Kinetic equations modelling wealth redistribution: A comparison of approaches

Kinetic equations modelling the redistribution of wealth in simple market economies is one of the major topics in the field of econophysics. We present a unifying approach to the qualitative study for a large variety of such models, which is based on a moment analysis in the related homogeneous Boltzmann equation, and on the use of suitable metrics for probability measures. In consequence, we are able to classify the most important feature of the steady wealth distribution, namely the fatness of the Pareto tail, and the dynamical stability of the latter in terms of the model parameters. Our results apply, e.g., to the market model with risky investments [S. Cordier, L. Pareschi, and G. Toscani, J. Stat.
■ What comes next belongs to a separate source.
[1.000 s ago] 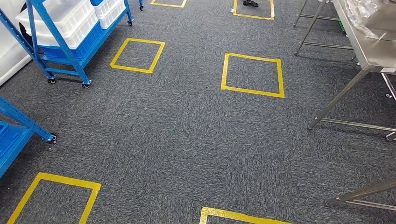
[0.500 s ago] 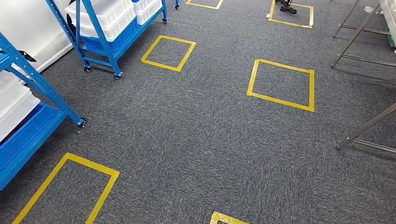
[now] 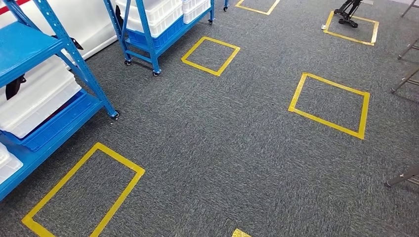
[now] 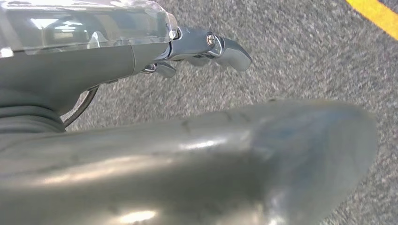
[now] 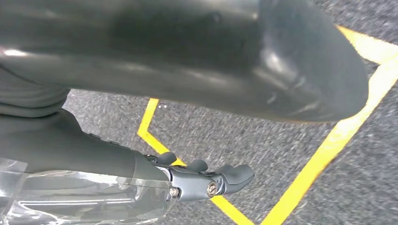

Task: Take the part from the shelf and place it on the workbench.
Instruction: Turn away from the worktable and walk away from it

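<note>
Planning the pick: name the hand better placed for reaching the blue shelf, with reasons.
Left, probably. In the head view the blue shelf with its white bins stands on the robot's left. The left hand and the right hand both hang empty over the carpet, so side alone decides.

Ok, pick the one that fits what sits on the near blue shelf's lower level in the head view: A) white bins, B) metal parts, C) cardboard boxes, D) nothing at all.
A: stacked white bins rest on the lower level of the near blue shelf, at the left of the head view.
</note>
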Motion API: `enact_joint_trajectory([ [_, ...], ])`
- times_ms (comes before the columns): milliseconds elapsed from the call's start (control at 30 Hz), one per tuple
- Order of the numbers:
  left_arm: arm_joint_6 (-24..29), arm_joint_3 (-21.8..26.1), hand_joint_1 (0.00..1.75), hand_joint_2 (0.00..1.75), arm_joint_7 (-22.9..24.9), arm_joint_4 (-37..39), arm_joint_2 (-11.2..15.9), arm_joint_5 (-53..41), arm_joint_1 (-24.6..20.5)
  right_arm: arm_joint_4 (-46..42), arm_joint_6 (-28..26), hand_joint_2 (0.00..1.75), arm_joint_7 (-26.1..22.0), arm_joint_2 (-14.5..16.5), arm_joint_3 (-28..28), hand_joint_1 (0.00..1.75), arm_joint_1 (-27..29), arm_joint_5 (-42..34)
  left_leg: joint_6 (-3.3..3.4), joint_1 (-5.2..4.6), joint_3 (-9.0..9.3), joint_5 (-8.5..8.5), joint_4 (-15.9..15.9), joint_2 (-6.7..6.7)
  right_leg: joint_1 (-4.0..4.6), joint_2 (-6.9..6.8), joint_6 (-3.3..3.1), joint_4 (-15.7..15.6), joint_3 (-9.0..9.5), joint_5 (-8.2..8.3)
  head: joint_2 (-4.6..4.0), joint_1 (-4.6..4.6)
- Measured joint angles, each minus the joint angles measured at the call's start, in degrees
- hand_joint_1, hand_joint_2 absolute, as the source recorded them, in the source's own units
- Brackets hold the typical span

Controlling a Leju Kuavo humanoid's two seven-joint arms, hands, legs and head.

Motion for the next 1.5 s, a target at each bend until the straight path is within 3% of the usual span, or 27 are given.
enact_joint_trajectory([
  [67, -0.02, -0.15, 0.0, 0.0, -0.07, 0.0, 0.16, 0.01, -0.07, 0.01, 0.03, 0.0, -0.33, 0.02, 0.01, 0.0, -0.15, 0.31, 0.69, 0.31, 0.21, 0.5, -0.54, -1.07, -0.28, 2.24, 0.59, 2.38, -0.83, -1.9, 0.0, 0.09],
  [133, 0.09, -0.29, 0.0, 0.0, -0.14, 0.0, 0.24, 0.04, -0.29, 0.06, 0.14, 0.0, -0.39, 0.03, 0.01, 0.0, -0.03, 0.76, 1.1, 0.39, 0.1, 0.84, -0.7, -2.12, -0.64, 5.39, 0.99, 9.18, -4.01, -5.75, 0.0, 0.21],
  [167, 0.13, -0.37, 0.0, 0.0, -0.25, 0.0, 0.3, 0.14, -0.35, 0.13, 0.26, 0.0, -0.27, 0.04, 0.02, 0.0, 0.03, 1.05, 1.18, 0.37, -0.04, 0.92, -0.66, -2.73, -0.75, 6.11, 1.12, 13.04, -5.9, -7.35, 0.0, 0.24],
  [200, 0.12, -0.43, 0.0, 0.0, -0.39, 0.0, 0.37, 0.32, -0.37, 0.21, 0.42, 0.0, -0.06, 0.05, 0.02, 0.0, 0.08, 1.32, 1.19, 0.36, -0.14, 0.96, -0.57, -3.42, -0.86, 6.39, 1.22, 15.63, -7.23, -7.91, 0.0, 0.23],
  [233, 0.06, -0.48, 0.0, 0.0, -0.56, 0.0, 0.43, 0.49, -0.36, 0.29, 0.61, 0.0, 0.21, 0.06, 0.03, 0.0, 0.13, 1.54, 1.16, 0.36, -0.18, 0.95, -0.45, -4.16, -0.95, 6.49, 1.27, 16.08, -7.59, -7.23, 0.0, 0.24],
  [267, 0.0, -0.51, 0.0, 0.0, -0.68, 0.0, 0.49, 0.62, -0.35, 0.35, 0.76, 0.0, 0.53, 0.07, 0.03, 0.0, 0.16, 1.71, 1.08, 0.39, -0.19, 0.92, -0.3, -4.96, -1.07, 6.63, 1.27, 14.27, -6.86, -5.5, 0.0, 0.24],
  [333, -0.02, -0.55, 0.0, 0.0, -0.66, 0.0, 0.54, 0.73, -0.36, 0.43, 0.9, 0.0, 1.1, 0.08, 0.03, 0.0, 0.23, 2.0, 0.71, 0.44, -0.25, 0.77, 0.06, -6.45, -1.41, 8.36, 1.18, 6.63, -3.43, -1.34, 0.0, 0.24],
  [400, 0.16, -0.57, 0.0, 0.0, -0.24, 0.0, 0.6, 0.8, -0.44, 0.54, 0.95, 0.0, 1.56, 0.17, 0.04, 0.0, 0.23, 2.2, -0.02, 0.39, -0.61, 0.72, 0.39, -7.61, -1.47, 10.16, 0.95, 1.66, -1.41, 0.39, 0.0, 0.22],
  [433, 0.32, -0.57, 0.0, 0.0, 0.1, 0.0, 0.66, 0.81, -0.44, 0.6, 0.99, 0.0, 1.79, 0.23, 0.05, 0.0, 0.19, 2.22, -0.45, 0.41, -0.85, 0.8, 0.4, -8.07, -1.31, 10.43, 0.75, 1.18, -1.31, 0.27, 0.0, 0.21],
  [500, 0.72, -0.57, 0.0, 0.0, 0.73, 0.0, 0.82, 0.82, -0.31, 0.65, 1.06, 0.0, 2.04, 0.39, 0.07, 0.0, 0.05, 2.08, -1.26, 0.53, -1.23, 0.94, 0.3, -8.72, -1.18, 9.19, 0.07, 0.92, -1.35, 0.57, 0.0, 0.2],
  [567, 0.98, -0.57, 0.0, 0.0, 1.13, 0.02, 0.89, 0.81, -0.21, 0.66, 1.05, 0.0, 2.03, 0.45, 0.05, 0.0, 0.08, 1.83, -1.78, 0.58, -2.16, -0.51, 2.23, -6.65, -1.2, 7.87, -0.84, 0.53, -1.25, 0.81, 0.0, 0.16],
  [633, 1.03, -0.57, 0.0, 0.0, 1.29, 0.04, 0.96, 0.81, -0.44, 0.66, 1.03, 0.0, 1.69, 0.46, 0.04, 0.0, 0.27, 1.69, -2.09, 0.54, -5.1, -4.39, 8.88, -3.55, -0.95, 6.36, -1.46, 0.39, -1.34, 0.84, 0.0, 0.11],
  [700, 0.97, -0.58, 0.0, 0.0, 1.27, 0.04, 1.02, 0.85, -0.63, 0.66, 0.97, 0.0, 1.04, 0.44, -0.01, 0.0, 0.41, 1.48, -2.29, 0.55, -8.38, -7.56, 16.3, -2.6, -0.6, 4.75, -1.68, 0.44, -1.48, 0.76, 0.0, 0.13],
  [733, 0.91, -0.57, 0.0, 0.0, 1.21, 0.04, 1.02, 0.9, -0.6, 0.66, 0.95, 0.0, 0.72, 0.42, -0.07, 0.0, 0.42, 1.36, -2.28, 0.54, -8.8, -7.65, 17.59, -2.47, -0.47, 4.0, -1.73, 0.47, -1.5, 0.73, 0.0, 0.13],
  [767, 0.87, -0.57, 0.0, 0.0, 1.15, 0.04, 1.02, 0.95, -0.53, 0.66, 0.92, 0.0, 0.45, 0.41, -0.15, 0.0, 0.37, 1.27, -2.18, 0.52, -7.95, -6.62, 16.39, -2.3, -0.37, 3.31, -1.77, 0.5, -1.45, 0.69, 0.0, 0.13],
  [800, 0.83, -0.57, 0.0, 0.0, 1.08, 0.04, 1.03, 1.06, -0.48, 0.66, 0.91, 0.0, 0.26, 0.4, -0.22, 0.0, 0.31, 1.22, -1.97, 0.44, -5.95, -4.8, 12.93, -1.8, -0.28, 2.66, -1.76, 0.54, -1.35, 0.62, 0.0, 0.12],
  [867, 0.79, -0.57, 0.0, 0.0, 0.97, 0.04, 1.11, 1.26, -0.6, 0.66, 0.89, 0.0, 0.01, 0.4, -0.32, 0.0, 0.22, 1.2, -1.2, 0.0, -1.36, -1.69, 4.49, 0.67, -0.04, 1.44, -1.56, 0.65, -1.09, 0.41, 0.0, 0.14],
  [933, 0.72, -0.57, 0.0, 0.0, 0.87, 0.04, 1.19, 1.4, -0.79, 0.65, 0.89, 0.0, -0.11, 0.4, -0.34, 0.0, 0.15, 1.2, -0.51, -0.48, 0.39, -0.77, 0.65, 2.0, 0.16, 0.36, -1.08, 0.74, -0.94, 0.24, 0.0, 0.19],
  [1000, 0.61, -0.57, 0.0, 0.0, 0.81, 0.04, 1.26, 1.5, -0.68, 0.64, 0.89, 0.0, -0.22, 0.4, -0.34, 0.0, -0.05, 1.22, -0.01, -0.45, 0.31, -0.44, 0.28, 0.8, 0.19, -0.46, -0.51, 0.72, -0.77, 0.15, 0.0, 0.19],
  [1067, 0.43, -0.56, 0.0, 0.0, 0.85, 0.05, 1.31, 1.66, -0.48, 0.64, 0.86, 0.0, -0.31, 0.4, -0.34, 0.0, -0.15, 1.26, 0.59, -0.05, 0.56, 0.2, -0.38, -0.32, -0.01, 1.64, 0.16, 2.09, -1.12, -1.03, 0.0, 0.23],
  [1133, 0.28, -0.55, 0.0, 0.0, 0.97, 0.07, 1.27, 1.76, -0.58, 0.65, 0.83, 0.0, -0.3, 0.4, -0.35, 0.0, 0.01, 1.31, 1.07, 0.23, 0.47, 0.68, -0.75, -1.43, -0.4, 5.21, 0.69, 7.7, -3.63, -4.48, -0.01, 0.32],
  [1200, 0.24, -0.53, 0.0, 0.0, 1.12, 0.07, 1.25, 1.8, -0.7, 0.66, 0.82, 0.0, -0.19, 0.4, -0.36, 0.0, 0.19, 1.44, 1.2, 0.27, 0.17, 0.83, -0.66, -2.77, -0.72, 6.47, 0.99, 14.88, -7.16, -7.52, -0.01, 0.33],
  [1233, 0.26, -0.52, 0.0, 0.0, 1.19, 0.07, 1.24, 1.83, -0.68, 0.66, 0.82, 0.0, -0.11, 0.4, -0.37, 0.0, 0.24, 1.53, 1.16, 0.3, 0.11, 0.85, -0.57, -3.52, -0.88, 6.56, 1.14, 16.49, -8.04, -7.52, 0.0, 0.32],
  [1267, 0.29, -0.52, 0.0, 0.0, 1.24, 0.07, 1.24, 1.89, -0.64, 0.66, 0.82, 0.0, -0.03, 0.4, -0.37, 0.0, 0.26, 1.63, 1.06, 0.36, 0.09, 0.82, -0.43, -4.32, -1.05, 6.63, 1.25, 15.85, -7.85, -6.33, 0.0, 0.32],
  [1367, 0.48, -0.51, 0.0, 0.0, 1.33, 0.07, 1.22, 2.13, -0.64, 0.66, 0.82, 0.0, 0.16, 0.36, -0.37, 0.0, 0.36, 1.92, 0.29, 0.58, -0.02, 0.46, 0.31, -6.55, -1.58, 8.59, 1.5, 5.36, -3.17, -0.56, 0.0, 0.35],
  [1433, 0.75, -0.5, 0.0, 0.0, 1.43, 0.07, 1.26, 2.33, -0.68, 0.67, 0.82, 0.0, 0.22, 0.35, -0.37, 0.0, 0.33, 2.11, -0.56, 0.55, -0.41, 0.35, 0.64, -7.62, -1.63, 9.87, 1.33, 1.71, -1.65, 0.48, 0.0, 0.33],
  [1500, 0.98, -0.49, 0.0, 0.0, 1.55, 0.07, 1.31, 2.49, -0.56, 0.67, 0.8, 0.0, 0.28, 0.34, -0.37, 0.0, 0.17, 2.21, -1.38, 0.64, -0.75, 0.5, 0.53, -8.55, -1.45, 9.17, 0.67, 1.6, -1.69, 0.48, 0.0, 0.3],
])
Phys. 120, 253 (2005)], and to the model with quenched saving propensities [A. Chatterjee, B. K. Chakrabarti, and S. S. Manna, Physica A 335, 155 (2004)]. Also, we present results from numerical experiments that confirm the theoretical predictions.

Figure 1

Regimes for the formation of Pareto tails.

Figure 2

CPT model: Decay of the Wasserstein distance to the steady state in zones II (left-hand side) and III (right-hand side).

Figure 3

CCM model: Decay of the averaged Wasserstein distance to the steady states for $\epsilon \equiv 1∕2$ and for $\epsilon ∊(0.4,0.6)$ uniformly distributed.

Figure 4

CCM model: Decay of the Wasserstein distance to the averaged steady state for $\epsilon \equiv 1∕2$ (left-hand side) and for $\epsilon ∊(0.4,0.6)$ uniformly distributed (right-hand side).

Figure 5

“Winner takes all” model: Evolution of the fraction of agents with zero wealth (left-hand side) and blow up (right-hand side).